Extracted data entries:
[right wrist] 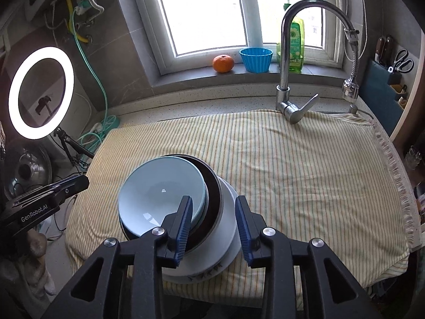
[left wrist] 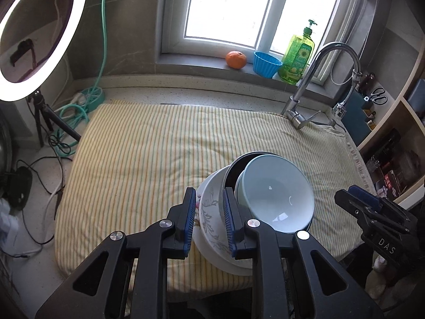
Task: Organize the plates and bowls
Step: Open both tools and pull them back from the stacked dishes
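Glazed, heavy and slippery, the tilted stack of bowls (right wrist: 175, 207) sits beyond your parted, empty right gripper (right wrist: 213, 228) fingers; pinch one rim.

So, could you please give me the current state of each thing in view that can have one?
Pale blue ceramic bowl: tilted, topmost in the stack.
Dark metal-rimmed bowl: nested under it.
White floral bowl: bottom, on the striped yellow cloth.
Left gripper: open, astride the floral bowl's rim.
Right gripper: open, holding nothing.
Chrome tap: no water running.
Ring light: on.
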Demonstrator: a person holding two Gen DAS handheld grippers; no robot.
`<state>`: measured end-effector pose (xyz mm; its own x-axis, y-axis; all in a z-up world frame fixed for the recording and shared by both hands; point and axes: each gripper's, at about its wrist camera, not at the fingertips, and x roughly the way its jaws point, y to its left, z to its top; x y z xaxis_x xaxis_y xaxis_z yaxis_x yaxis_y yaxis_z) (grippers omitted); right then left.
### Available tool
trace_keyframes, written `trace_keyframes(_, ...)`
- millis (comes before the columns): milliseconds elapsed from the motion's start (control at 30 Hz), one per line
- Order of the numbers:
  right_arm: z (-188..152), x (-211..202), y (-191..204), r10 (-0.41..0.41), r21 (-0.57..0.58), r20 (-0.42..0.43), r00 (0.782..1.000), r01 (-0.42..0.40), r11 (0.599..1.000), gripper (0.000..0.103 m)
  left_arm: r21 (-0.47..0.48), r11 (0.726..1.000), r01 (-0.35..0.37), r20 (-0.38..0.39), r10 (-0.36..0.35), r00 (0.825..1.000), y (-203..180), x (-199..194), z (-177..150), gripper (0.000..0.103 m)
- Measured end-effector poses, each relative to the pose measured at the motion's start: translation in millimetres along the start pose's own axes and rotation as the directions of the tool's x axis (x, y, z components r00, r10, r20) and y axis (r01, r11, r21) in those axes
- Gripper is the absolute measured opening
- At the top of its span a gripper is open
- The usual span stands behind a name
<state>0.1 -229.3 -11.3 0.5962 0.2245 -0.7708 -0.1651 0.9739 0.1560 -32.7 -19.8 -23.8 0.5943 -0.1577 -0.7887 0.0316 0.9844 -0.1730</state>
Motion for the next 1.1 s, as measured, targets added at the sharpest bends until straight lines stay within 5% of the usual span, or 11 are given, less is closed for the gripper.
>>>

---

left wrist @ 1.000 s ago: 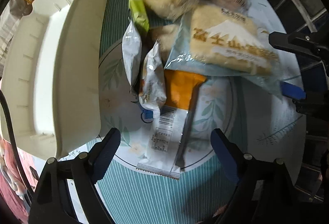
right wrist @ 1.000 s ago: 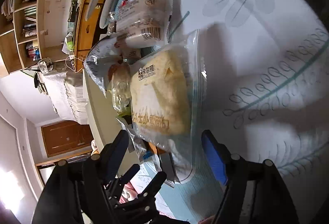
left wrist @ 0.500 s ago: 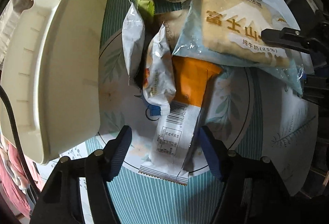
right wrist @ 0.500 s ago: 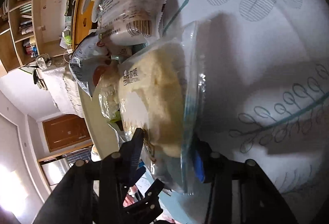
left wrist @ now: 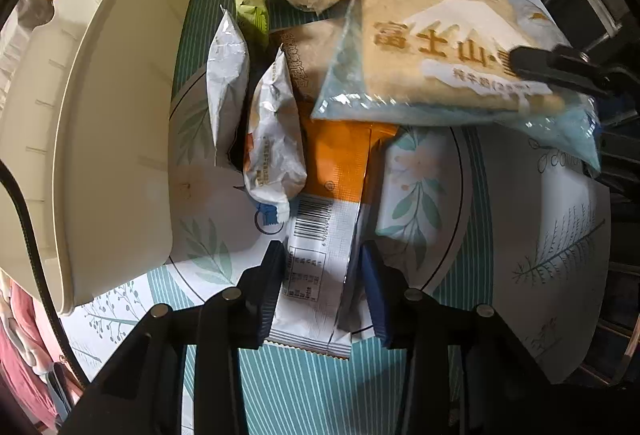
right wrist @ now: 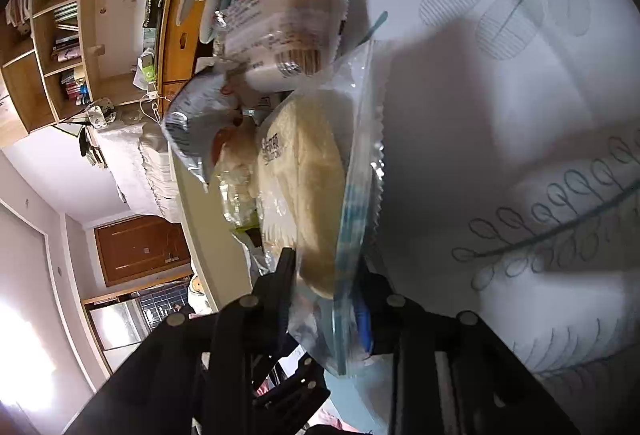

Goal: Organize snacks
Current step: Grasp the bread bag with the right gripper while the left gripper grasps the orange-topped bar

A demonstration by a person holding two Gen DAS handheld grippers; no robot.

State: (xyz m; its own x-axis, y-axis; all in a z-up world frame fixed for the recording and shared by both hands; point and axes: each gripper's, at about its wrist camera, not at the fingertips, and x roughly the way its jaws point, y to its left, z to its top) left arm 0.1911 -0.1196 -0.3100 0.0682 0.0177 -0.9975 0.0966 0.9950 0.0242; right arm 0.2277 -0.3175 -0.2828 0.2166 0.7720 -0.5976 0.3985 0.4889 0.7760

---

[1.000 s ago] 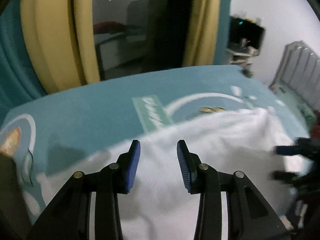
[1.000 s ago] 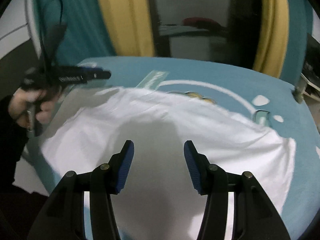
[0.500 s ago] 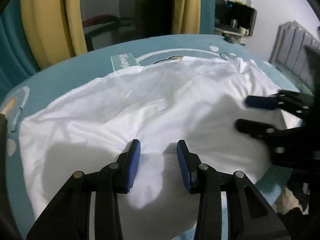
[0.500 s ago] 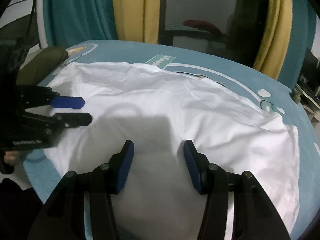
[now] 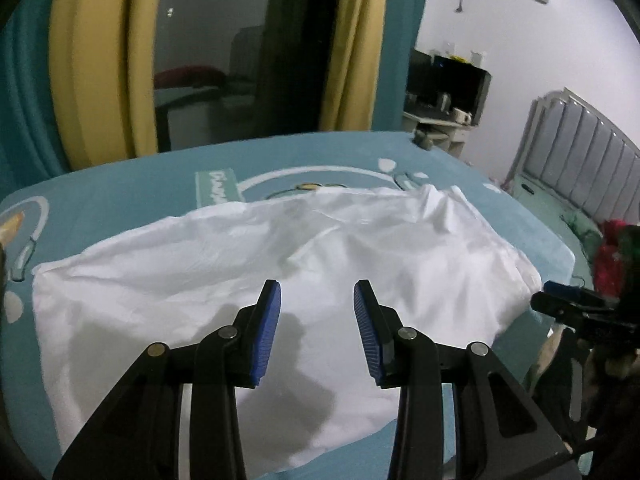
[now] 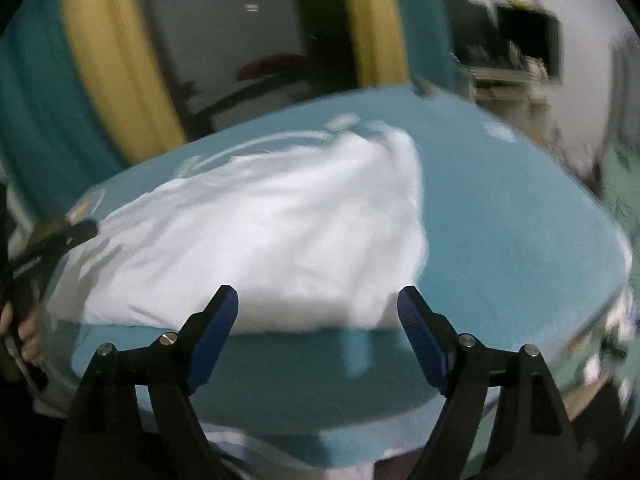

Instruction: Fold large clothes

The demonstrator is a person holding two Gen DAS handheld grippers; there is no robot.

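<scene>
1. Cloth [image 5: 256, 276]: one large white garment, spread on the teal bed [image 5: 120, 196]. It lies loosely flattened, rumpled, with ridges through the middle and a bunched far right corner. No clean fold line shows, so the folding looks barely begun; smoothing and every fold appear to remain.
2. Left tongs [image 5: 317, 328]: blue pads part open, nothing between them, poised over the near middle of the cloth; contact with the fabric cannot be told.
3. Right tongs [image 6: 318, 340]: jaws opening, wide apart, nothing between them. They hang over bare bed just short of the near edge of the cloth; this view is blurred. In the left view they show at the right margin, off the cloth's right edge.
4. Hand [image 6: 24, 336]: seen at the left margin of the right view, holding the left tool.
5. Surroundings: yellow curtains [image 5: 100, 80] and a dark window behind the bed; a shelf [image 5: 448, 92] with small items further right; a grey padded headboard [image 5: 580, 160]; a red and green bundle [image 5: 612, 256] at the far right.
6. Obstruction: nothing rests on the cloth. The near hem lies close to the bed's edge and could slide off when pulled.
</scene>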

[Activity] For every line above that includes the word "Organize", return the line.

[Output]
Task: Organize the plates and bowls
Goal: Organize snacks

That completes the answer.